--- Data items ---
● ● ● ●

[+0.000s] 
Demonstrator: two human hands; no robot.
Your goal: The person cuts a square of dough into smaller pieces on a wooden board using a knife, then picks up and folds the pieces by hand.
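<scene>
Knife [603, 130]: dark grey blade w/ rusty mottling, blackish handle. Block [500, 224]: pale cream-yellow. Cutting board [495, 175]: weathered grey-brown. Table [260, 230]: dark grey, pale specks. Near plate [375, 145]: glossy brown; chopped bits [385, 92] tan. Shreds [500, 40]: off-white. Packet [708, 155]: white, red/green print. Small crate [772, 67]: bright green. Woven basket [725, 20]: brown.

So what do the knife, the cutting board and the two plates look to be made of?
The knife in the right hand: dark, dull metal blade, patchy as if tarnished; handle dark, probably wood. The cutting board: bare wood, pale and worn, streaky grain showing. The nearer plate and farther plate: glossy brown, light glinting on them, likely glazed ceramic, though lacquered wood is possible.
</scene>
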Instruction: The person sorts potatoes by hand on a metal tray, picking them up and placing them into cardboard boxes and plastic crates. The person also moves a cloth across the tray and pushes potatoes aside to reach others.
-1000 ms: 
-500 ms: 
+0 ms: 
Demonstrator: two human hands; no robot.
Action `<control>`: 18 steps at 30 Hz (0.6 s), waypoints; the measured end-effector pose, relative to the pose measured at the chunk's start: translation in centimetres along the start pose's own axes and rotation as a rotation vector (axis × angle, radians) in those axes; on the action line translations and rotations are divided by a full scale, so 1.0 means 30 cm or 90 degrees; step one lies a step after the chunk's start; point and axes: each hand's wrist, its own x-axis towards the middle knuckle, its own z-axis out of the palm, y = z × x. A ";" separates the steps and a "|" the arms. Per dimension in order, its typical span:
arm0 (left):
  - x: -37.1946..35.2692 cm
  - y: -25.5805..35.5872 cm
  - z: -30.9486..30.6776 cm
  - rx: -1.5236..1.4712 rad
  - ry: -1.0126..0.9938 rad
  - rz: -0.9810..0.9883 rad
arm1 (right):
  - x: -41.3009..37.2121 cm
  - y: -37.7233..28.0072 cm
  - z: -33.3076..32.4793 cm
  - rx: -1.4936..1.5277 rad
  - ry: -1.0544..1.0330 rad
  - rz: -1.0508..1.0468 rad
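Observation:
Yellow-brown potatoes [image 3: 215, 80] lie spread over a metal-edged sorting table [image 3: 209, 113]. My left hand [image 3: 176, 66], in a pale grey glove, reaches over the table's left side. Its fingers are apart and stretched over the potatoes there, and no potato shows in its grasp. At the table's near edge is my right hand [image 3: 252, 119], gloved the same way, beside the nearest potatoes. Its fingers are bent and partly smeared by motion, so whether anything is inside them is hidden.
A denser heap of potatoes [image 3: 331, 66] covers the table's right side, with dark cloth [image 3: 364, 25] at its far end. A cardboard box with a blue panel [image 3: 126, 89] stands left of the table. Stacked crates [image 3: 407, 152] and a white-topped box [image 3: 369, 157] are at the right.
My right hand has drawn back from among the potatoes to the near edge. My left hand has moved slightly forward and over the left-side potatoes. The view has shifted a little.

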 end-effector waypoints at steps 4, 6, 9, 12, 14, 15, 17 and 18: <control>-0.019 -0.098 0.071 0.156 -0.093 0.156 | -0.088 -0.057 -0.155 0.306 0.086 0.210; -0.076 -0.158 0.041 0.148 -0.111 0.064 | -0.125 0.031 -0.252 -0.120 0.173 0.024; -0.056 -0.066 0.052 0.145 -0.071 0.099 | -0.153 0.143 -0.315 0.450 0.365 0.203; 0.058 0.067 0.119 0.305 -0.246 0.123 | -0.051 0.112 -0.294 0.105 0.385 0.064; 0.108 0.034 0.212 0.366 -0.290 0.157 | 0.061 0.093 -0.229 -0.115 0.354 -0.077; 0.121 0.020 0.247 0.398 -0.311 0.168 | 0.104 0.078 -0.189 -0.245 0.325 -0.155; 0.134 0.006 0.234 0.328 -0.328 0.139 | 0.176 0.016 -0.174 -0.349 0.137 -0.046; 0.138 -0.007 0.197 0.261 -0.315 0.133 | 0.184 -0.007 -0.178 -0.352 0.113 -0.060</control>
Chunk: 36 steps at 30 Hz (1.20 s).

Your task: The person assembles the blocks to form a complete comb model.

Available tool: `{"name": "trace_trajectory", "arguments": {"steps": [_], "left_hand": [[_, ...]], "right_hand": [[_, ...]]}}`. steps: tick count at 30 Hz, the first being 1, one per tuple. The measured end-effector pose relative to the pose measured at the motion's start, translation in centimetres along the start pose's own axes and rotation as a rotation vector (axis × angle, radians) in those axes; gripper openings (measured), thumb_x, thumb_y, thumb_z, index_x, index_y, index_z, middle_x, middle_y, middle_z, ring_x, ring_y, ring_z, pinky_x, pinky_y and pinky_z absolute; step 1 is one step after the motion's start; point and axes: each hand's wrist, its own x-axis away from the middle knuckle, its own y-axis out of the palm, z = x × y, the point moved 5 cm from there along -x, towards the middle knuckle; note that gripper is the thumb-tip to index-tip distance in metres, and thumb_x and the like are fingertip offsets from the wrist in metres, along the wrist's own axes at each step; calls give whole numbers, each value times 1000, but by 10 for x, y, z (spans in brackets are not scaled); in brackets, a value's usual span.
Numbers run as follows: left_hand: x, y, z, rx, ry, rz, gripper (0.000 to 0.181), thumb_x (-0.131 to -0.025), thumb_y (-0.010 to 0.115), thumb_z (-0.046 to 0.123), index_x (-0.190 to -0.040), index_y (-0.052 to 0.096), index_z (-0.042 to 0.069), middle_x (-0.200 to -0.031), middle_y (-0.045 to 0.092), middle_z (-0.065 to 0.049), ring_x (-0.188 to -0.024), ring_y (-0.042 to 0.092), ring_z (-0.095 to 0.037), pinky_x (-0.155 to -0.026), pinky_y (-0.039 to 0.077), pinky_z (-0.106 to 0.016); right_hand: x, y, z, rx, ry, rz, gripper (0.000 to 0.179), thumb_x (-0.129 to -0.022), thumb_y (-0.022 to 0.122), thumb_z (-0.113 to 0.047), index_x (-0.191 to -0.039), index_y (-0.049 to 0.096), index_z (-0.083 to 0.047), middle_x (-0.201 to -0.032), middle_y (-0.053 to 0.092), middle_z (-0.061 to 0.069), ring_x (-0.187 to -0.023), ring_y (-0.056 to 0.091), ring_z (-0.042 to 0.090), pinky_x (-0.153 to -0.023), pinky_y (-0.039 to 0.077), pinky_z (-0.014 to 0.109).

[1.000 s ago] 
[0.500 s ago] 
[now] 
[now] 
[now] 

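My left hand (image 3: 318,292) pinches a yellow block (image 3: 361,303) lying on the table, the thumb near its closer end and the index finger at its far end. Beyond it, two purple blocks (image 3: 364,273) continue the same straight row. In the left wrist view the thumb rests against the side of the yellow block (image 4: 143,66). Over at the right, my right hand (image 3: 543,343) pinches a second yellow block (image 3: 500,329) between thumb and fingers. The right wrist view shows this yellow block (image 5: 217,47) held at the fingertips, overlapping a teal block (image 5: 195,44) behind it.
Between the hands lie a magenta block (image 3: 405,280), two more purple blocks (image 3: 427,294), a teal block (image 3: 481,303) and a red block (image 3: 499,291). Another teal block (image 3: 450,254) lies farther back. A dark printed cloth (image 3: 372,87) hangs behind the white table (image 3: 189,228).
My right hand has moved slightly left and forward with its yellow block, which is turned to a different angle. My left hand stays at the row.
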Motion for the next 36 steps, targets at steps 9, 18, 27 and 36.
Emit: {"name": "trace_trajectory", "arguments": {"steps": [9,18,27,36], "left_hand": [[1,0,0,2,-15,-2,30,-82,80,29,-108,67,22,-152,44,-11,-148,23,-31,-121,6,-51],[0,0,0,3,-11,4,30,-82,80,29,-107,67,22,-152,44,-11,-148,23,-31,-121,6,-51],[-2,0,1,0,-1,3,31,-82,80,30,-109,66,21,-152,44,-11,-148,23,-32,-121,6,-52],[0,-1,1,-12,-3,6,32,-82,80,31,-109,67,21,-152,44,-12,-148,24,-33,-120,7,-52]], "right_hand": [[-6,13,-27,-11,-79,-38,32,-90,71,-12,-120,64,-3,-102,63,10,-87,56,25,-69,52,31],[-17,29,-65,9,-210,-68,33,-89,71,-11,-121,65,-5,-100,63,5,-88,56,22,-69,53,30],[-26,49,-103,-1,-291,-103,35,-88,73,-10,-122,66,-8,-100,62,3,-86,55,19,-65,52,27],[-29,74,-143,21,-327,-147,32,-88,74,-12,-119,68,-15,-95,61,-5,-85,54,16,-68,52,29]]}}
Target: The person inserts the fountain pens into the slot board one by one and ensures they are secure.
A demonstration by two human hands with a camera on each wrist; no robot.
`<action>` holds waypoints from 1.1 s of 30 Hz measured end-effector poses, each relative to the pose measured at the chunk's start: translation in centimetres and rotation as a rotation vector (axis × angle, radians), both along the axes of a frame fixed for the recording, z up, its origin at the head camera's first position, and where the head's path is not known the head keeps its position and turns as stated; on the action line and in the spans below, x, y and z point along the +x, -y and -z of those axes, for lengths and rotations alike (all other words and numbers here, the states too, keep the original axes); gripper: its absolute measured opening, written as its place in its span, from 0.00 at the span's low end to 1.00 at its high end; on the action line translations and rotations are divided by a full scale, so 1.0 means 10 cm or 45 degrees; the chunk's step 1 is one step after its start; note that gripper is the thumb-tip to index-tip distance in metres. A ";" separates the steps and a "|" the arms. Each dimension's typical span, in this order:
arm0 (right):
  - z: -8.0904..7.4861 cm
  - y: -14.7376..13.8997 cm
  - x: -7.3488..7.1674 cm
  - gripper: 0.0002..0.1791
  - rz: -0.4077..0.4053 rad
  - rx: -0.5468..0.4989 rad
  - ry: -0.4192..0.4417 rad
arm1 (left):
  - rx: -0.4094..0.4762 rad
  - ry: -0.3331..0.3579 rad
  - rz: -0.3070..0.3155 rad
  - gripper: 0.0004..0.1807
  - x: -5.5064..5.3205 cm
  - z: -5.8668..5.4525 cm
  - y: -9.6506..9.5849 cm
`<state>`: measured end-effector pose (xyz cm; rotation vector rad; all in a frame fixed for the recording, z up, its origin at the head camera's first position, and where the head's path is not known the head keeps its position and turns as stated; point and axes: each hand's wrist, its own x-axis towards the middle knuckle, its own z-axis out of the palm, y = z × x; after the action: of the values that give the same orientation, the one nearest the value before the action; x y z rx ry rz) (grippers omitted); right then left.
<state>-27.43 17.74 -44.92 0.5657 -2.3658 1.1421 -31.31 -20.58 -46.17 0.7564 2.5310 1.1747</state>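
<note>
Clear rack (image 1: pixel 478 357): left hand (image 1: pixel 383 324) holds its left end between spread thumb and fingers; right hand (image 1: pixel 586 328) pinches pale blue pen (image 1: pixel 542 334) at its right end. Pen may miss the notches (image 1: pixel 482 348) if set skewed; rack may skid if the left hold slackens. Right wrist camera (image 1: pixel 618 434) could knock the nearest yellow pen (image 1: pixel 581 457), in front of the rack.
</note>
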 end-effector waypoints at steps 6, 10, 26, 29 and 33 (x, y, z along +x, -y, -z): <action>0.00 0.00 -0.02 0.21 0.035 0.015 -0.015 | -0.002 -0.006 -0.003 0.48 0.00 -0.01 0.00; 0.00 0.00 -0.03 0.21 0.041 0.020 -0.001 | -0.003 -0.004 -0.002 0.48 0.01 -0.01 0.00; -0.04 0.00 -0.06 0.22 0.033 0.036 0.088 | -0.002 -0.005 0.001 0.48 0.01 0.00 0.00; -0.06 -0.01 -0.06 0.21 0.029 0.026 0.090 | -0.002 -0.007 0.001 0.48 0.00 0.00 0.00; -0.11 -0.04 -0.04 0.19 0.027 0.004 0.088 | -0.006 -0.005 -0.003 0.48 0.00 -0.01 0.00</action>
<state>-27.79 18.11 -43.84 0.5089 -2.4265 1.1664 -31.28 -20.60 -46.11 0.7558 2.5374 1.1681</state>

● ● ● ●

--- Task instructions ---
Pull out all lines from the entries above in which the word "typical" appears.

--- Output for this task ---
Action `<control>`: 18 steps at 30 Hz (0.6 s), waypoints; the measured end-effector pose, relative to the pose measured at the chunk's start: translation in centimetres along the start pose's own axes and rotation as a rotation vector (axis × angle, radians) in those axes; on the action line translations and rotations are divided by a full scale, so 1.0 means 30 cm or 90 degrees; step one lies a step after the chunk's start; point and axes: each hand's wrist, its own x-axis towards the middle knuckle, its own z-axis out of the palm, y = z × x. A ";" separates the steps and a "|" the arms. Per dimension in order, its typical span:
`<action>` holds waypoints from 1.1 s of 30 Hz measured end-effector poses, each relative to the pose measured at the chunk's start: translation in centimetres and rotation as a rotation vector (axis × angle, radians), both along the axes of a frame fixed for the recording, z up, its origin at the head camera's first position, and where the head's path is not known the head keeps its position and turns as stated; on the action line and in the spans below, x, y and z point along the +x, -y and -z of those axes, for lengths and rotations alike (all other words and numbers here, the states too, keep the original axes); gripper: its absolute measured opening, written as its place in its span, from 0.00 at the span's low end to 1.00 at its high end; on the action line translations and rotations are divided by a full scale, so 1.0 means 10 cm or 45 degrees; the chunk's step 1 is one step after its start; note that gripper is the thumb-tip to index-tip distance in metres. A ";" separates the steps and a "|" the arms. Each dimension's typical span, in this order:

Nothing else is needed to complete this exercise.